**Work instruction**
Drop all images. Then write out each line below exactly as given.

((

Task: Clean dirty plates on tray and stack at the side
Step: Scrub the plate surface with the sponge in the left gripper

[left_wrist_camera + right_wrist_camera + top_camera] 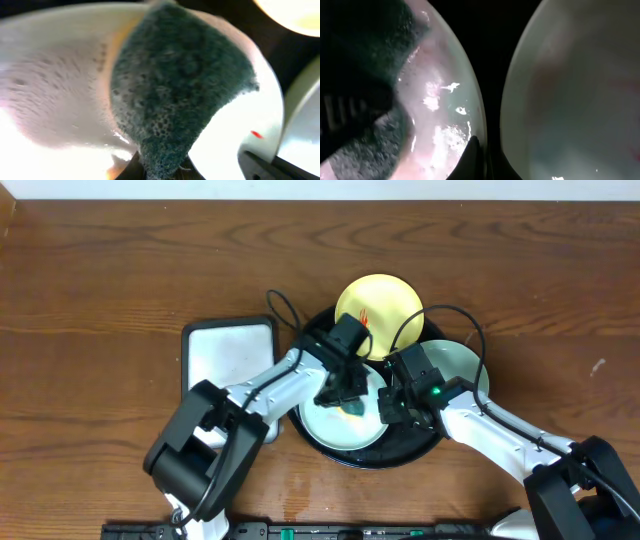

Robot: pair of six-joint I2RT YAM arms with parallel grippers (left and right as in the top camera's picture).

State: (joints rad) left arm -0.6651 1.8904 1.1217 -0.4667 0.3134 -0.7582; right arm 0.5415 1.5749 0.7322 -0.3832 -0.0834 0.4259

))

**Response for this exercise**
Task: Clean dirty plates on tray and stack at the side
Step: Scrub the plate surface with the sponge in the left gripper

[left_wrist_camera + right_wrist_camera + top_camera] 

Robot: pair of six-joint I2RT YAM arms with parallel grippers (left and right as in the top camera's picture).

State: (joints rad) left arm -0.6651 1.8904 1.1217 -0.4667 0.3134 -0.7582; right arm 0.5415 1.5749 0.7322 -0.3832 -0.0834 0.4259

The answer is complete.